WHAT TO DO — Please reproduce each of the following entries exactly.
-- DATA LISTING follows --
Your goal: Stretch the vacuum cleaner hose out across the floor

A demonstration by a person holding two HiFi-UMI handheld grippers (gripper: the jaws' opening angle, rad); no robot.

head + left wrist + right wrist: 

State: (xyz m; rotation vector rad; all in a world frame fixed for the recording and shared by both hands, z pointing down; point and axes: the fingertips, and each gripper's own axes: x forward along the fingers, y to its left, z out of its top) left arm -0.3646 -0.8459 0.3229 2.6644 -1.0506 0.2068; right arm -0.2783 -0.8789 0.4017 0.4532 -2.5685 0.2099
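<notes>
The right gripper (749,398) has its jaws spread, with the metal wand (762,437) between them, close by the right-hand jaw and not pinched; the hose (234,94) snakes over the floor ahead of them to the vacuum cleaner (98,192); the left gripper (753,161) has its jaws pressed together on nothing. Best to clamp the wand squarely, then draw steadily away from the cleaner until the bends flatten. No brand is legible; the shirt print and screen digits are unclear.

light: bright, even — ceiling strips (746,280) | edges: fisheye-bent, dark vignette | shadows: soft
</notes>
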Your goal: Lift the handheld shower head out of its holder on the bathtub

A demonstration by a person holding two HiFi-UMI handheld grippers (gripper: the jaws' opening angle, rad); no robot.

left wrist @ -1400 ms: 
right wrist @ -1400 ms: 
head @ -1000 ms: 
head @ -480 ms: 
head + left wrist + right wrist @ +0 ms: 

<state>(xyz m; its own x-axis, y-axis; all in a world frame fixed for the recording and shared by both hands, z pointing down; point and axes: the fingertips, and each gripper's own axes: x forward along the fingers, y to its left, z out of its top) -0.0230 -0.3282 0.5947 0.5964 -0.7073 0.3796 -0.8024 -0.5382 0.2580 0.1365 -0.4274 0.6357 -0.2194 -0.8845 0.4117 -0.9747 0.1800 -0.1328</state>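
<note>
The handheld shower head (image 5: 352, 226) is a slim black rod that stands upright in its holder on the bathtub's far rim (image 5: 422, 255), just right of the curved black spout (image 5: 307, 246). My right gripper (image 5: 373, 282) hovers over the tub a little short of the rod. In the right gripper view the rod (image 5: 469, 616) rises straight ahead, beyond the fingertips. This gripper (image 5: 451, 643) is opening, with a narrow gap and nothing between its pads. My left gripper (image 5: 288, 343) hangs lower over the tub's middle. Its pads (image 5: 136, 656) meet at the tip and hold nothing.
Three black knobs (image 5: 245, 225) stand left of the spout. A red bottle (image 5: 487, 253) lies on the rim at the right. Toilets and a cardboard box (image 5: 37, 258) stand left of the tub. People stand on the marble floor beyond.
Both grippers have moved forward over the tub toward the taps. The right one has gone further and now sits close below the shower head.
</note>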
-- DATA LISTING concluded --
SOLUTION —
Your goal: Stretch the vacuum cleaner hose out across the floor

A demonstration by a person holding two HiFi-UMI handheld grippers (gripper: the jaws' opening angle, rad); no robot.

head + left wrist + right wrist: 

State: (xyz m; rotation vector rad; all in a world frame fixed for the recording and shared by both hands, z pointing down; point and axes: the fingertips, and each gripper's own axes: x forward along the fingers, y to its left, z out of its top) left arm -0.3646 -0.8459 0.3229 2.6644 -1.0506 0.2068; right arm -0.2783 -0.8789 0.4017 0.4532 -2.5685 0.2099
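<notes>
The right gripper (749,398) has its jaws spread, with the metal wand (762,437) between them, close by the right-hand jaw and not pinched; the hose (234,94) snakes over the floor ahead of them to the vacuum cleaner (98,192); the left gripper (753,161) has its jaws pressed together on nothing. Best to clamp the wand squarely, then draw steadily away from the cleaner until the bends flatten. No brand is legible; the shirt print and screen digits are unclear.

light: bright, even — ceiling strips (746,280) | edges: fisheye-bent, dark vignette | shadows: soft
</notes>
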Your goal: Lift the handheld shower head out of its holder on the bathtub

A demonstration by a person holding two HiFi-UMI handheld grippers (gripper: the jaws' opening angle, rad); no robot.

left wrist @ -1400 ms: 
right wrist @ -1400 ms: 
head @ -1000 ms: 
head @ -480 ms: 
head + left wrist + right wrist @ +0 ms: 

<state>(xyz m; its own x-axis, y-axis; all in a world frame fixed for the recording and shared by both hands, z pointing down; point and axes: the fingertips, and each gripper's own axes: x forward along the fingers, y to its left, z out of its top) -0.0230 -0.3282 0.5947 0.5964 -0.7073 0.3796 -0.8024 -0.5382 0.2580 0.1365 -0.4274 0.6357 -0.2194 -0.8845 0.4117 -0.9747 0.1800 -0.1328</state>
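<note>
The handheld shower head (image 5: 352, 226) is a slim black rod that stands upright in its holder on the bathtub's far rim (image 5: 422, 255), just right of the curved black spout (image 5: 307, 246). My right gripper (image 5: 373, 282) hovers over the tub a little short of the rod. In the right gripper view the rod (image 5: 469, 616) rises straight ahead, beyond the fingertips. This gripper (image 5: 451, 643) is opening, with a narrow gap and nothing between its pads. My left gripper (image 5: 288, 343) hangs lower over the tub's middle. Its pads (image 5: 136, 656) meet at the tip and hold nothing.
Three black knobs (image 5: 245, 225) stand left of the spout. A red bottle (image 5: 487, 253) lies on the rim at the right. Toilets and a cardboard box (image 5: 37, 258) stand left of the tub. People stand on the marble floor beyond.
Both grippers have moved forward over the tub toward the taps. The right one has gone further and now sits close below the shower head.
</note>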

With that, the exercise is done.